### What you have to do:
Please repeat the entries exactly as they appear and omit any images.

::: Raw data :::

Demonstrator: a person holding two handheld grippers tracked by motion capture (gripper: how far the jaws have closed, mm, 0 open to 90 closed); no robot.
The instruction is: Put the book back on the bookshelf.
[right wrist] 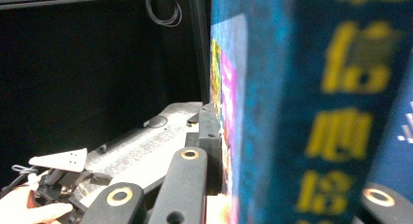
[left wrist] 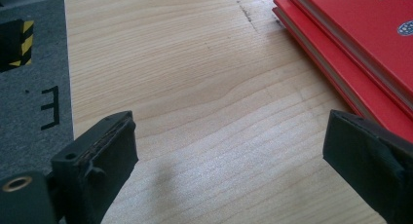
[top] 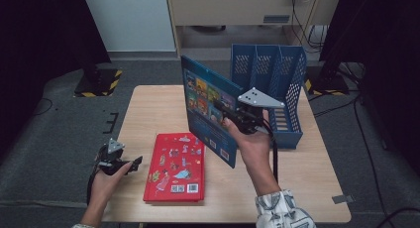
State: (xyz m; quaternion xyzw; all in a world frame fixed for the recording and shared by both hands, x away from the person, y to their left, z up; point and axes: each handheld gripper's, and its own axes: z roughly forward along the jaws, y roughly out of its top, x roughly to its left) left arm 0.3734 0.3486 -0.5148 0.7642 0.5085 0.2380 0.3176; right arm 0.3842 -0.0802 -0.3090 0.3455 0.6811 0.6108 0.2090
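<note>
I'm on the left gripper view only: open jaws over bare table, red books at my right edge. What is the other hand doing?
Observer: The right gripper is shut on a blue book, held upright above the table.
Operator: Where could that book go?
Observer: A blue file rack stands at the table's far right, just behind the held book.
Operator: How do the red books lie from above?
Observer: The red books lie flat in a stack near the table's front edge, just right of the left gripper.
</note>
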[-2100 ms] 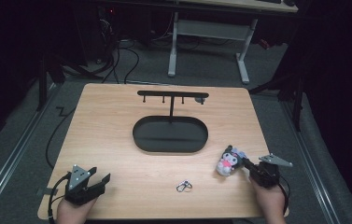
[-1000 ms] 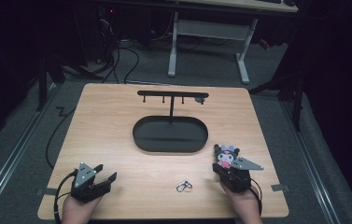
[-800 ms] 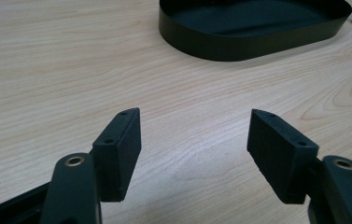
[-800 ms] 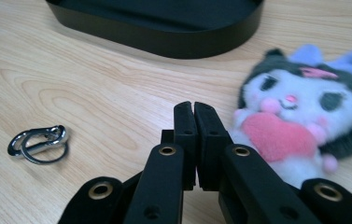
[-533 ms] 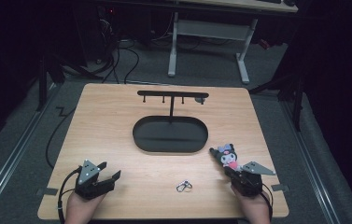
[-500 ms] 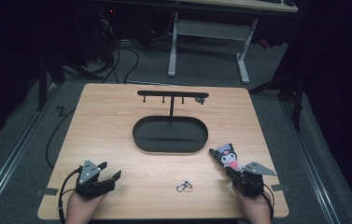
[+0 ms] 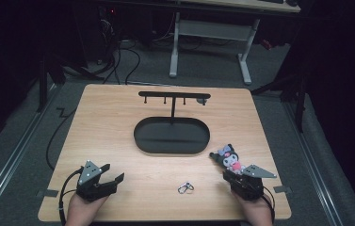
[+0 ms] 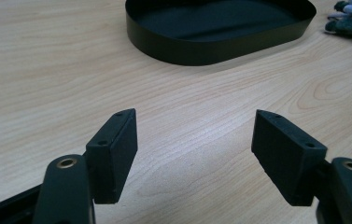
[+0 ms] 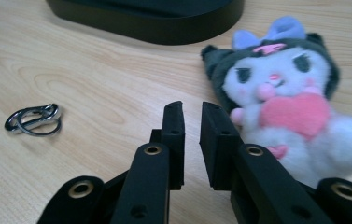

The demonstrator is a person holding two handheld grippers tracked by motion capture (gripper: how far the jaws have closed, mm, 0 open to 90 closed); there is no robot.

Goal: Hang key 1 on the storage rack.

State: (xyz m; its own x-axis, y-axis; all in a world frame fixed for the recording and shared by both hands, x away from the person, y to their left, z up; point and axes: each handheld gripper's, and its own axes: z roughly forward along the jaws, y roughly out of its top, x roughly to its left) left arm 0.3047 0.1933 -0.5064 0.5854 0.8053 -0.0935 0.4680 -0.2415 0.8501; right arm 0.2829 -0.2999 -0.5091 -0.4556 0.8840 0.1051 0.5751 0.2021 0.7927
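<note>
Tongs in your right hand (image 9: 191, 109) are just parting a sliver off the plush toy (image 9: 281, 98), now lying free on the table (image 7: 118, 122) beside them, while your left tongs (image 8: 194, 135) are spreading wide, empty.

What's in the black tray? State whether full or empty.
Empty: the black tray shows only its bare dark floor in the high view.

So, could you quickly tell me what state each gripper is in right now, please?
Left gripper: open wide, nothing between its jaws.
Right gripper: jaws just opening, a narrow gap, holding nothing; the plush toy lies beside it.
</note>
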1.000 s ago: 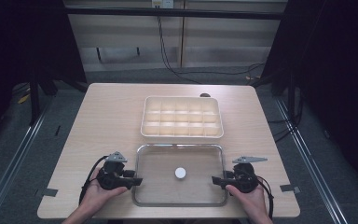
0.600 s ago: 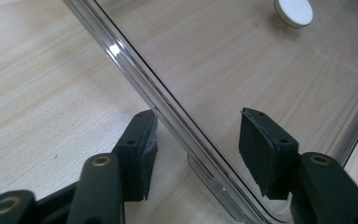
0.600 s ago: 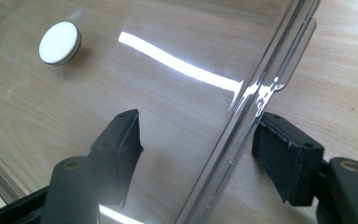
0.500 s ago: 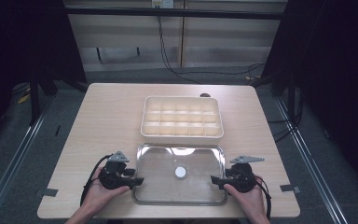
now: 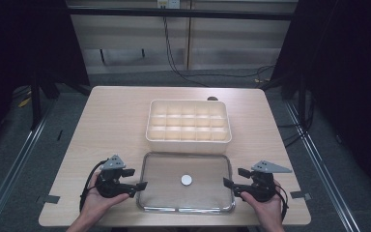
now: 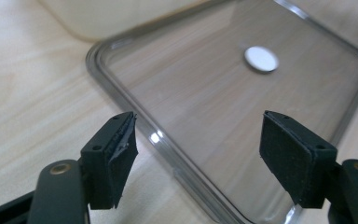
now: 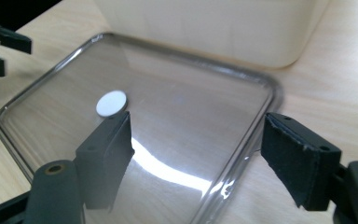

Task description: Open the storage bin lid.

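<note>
From the high view we record the clear lid [image 5: 185,182] flat on the table [image 5: 116,121], just before the compartment box [image 5: 189,121], flanked by our left gripper [image 5: 141,185] and right gripper [image 5: 228,182]. In both gripper views our jaws, just opening, stand spread over the lid's rim, gripping nothing.

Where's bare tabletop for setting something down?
Left of the compartment box and right of it, plus the strip behind it. Crowded up front: clear lid flat, left gripper and right gripper flanking.
</note>
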The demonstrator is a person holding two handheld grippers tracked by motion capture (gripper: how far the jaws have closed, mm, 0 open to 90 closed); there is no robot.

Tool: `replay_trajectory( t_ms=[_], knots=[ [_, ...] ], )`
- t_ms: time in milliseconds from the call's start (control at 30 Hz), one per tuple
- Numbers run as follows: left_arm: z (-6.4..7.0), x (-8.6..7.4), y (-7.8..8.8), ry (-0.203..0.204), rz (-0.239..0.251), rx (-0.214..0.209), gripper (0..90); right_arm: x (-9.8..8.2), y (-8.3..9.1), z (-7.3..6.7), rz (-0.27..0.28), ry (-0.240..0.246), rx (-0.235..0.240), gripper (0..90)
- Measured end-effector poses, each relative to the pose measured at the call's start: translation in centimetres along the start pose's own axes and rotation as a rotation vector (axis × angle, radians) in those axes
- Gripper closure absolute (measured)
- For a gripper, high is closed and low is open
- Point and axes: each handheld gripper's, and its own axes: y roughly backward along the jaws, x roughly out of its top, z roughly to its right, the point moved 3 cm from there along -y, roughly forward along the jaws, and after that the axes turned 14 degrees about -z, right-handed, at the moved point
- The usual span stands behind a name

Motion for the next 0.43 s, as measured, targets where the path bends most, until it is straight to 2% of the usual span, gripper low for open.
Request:
replay_trajectory(
  t_ms=[133,233,300,333,433],
  knots=[
    [-0.1,-0.9,1.7,0.024,0.057,0.011,26.7,0.0,1.7,-0.3,0.077,0.007,-0.003,21.7],
    [-0.4,-1.8,2.8,0.038,0.073,0.036,26.2,0.1,2.8,-0.4,0.123,0.022,-0.022,20.3],
    [-0.6,-2.4,3.2,0.072,0.077,0.023,26.9,0.2,3.3,-0.3,0.134,0.017,-0.041,18.4],
    [-0.8,-2.8,3.4,0.079,0.079,0.033,26.9,0.3,3.5,-0.1,0.136,0.019,-0.039,17.4],
    [-1.2,-2.6,3.5,0.102,0.095,0.033,26.4,0.1,3.6,0.6,0.129,0.009,-0.037,16.1]
  ],
)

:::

### The completed task:
Demonstrator: a person holding two handheld grippers tracked by motion capture (gripper: how far the jaws have closed, mm, 0 open to 90 closed); no robot.
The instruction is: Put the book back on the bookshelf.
[right wrist] 
[left wrist] 
[top] 
State: (xyz m; quaternion xyzw; all in a world frame fixed for the recording and shared by both hands, x away from the person, y to their left, z up; point and axes: each handheld gripper's, and its own axes: z roughly forward along the jaws, y roughly out of its top, x roughly to its left) left arm 0.3734 0.3486 -0.5148 0.7642 0.5085 0.2380 0.3176; right arm 0.3842 -0.0802 -0.3090 0.3455 0.6811 0.6108 0.2090
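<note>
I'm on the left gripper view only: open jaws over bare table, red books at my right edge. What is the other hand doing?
Observer: The right gripper is shut on a blue book, held upright above the table.
Operator: Where could that book go?
Observer: A blue file rack stands at the table's far right, just behind the held book.
Operator: How do the red books lie from above?
Observer: The red books lie flat in a stack near the table's front edge, just right of the left gripper.
</note>
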[-2100 ms] 
[-1000 ms] 
[-800 ms] 
[-800 ms] 
[-533 ms] 
[-500 ms] 
[+0 ms] 
[+0 ms] 
[+0 ms] 

The demonstrator is a person holding two handheld grippers tracked by motion capture (gripper: how far the jaws have closed, mm, 0 open to 90 closed); there is no robot.

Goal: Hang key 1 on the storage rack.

State: (xyz m; its own x-axis, y-axis; all in a world frame fixed for the recording and shared by both hands, x away from the person, y to their left, z up; point and axes: each handheld gripper's, and its own axes: z roughly forward along the jaws, y roughly out of its top, x roughly to its left) left arm 0.3047 0.1933 -0.5064 0.5854 0.8053 -0.0935 0.4680 -0.2415 0.8501; right arm 0.2829 -0.2999 -0.5091 -0.4556 0.8840 0.1051 0.5751 0.2021 0.7927
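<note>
Tongs in your right hand (image 9: 191, 109) are just parting a sliver off the plush toy (image 9: 281, 98), now lying free on the table (image 7: 118, 122) beside them, while your left tongs (image 8: 194, 135) are spreading wide, empty.

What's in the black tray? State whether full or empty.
Empty: the black tray shows only its bare dark floor in the high view.

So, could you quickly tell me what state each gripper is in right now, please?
Left gripper: open wide, nothing between its jaws.
Right gripper: jaws just opening, a narrow gap, holding nothing; the plush toy lies beside it.
</note>
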1.000 s ago: 
0.600 s ago: 
0.600 s ago: 
0.500 s ago: 
now: 
now: 
now: 

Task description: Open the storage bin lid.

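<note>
From the high view we record the clear lid [image 5: 185,182] flat on the table [image 5: 116,121], just before the compartment box [image 5: 189,121], flanked by our left gripper [image 5: 141,185] and right gripper [image 5: 228,182]. In both gripper views our jaws, just opening, stand spread over the lid's rim, gripping nothing.

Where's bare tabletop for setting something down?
Left of the compartment box and right of it, plus the strip behind it. Crowded up front: clear lid flat, left gripper and right gripper flanking.
</note>
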The demonstrator is a person holding two handheld grippers tracked by motion capture (gripper: how far the jaws have closed, mm, 0 open to 90 closed); there is no robot.

Tool: `replay_trajectory( t_ms=[_], knots=[ [_, ...] ], )`
- t_ms: time in milliseconds from the call's start (control at 30 Hz), one per tuple
- Numbers run as follows: left_arm: z (-6.4..7.0), x (-8.6..7.4), y (-7.8..8.8), ry (-0.203..0.204), rz (-0.239..0.251), rx (-0.214..0.209), gripper (0..90); right_arm: x (-9.8..8.2), y (-8.3..9.1), z (-7.3..6.7), rz (-0.27..0.28), ry (-0.240..0.246), rx (-0.235..0.240), gripper (0..90)
- Measured end-effector poses, each relative to the pose measured at the call's start: translation in centimetres along the start pose's own axes and rotation as a rotation vector (axis × angle, radians) in those axes
- Gripper closure absolute (measured)
- For a gripper, high is closed and low is open
- Point and axes: each handheld gripper's, and its own axes: y roughly backward along the jaws, x roughly out of its top, z roughly to its right, the point moved 3 cm from there along -y, roughly forward along the jaws, and after that the axes turned 14 degrees about -z, right-handed, at the moved point
- The usual span stands behind a name

Motion for the next 0.43 s, as measured, targets where the path bends most, until it is straight to 2% of the usual span, gripper low for open.
Request:
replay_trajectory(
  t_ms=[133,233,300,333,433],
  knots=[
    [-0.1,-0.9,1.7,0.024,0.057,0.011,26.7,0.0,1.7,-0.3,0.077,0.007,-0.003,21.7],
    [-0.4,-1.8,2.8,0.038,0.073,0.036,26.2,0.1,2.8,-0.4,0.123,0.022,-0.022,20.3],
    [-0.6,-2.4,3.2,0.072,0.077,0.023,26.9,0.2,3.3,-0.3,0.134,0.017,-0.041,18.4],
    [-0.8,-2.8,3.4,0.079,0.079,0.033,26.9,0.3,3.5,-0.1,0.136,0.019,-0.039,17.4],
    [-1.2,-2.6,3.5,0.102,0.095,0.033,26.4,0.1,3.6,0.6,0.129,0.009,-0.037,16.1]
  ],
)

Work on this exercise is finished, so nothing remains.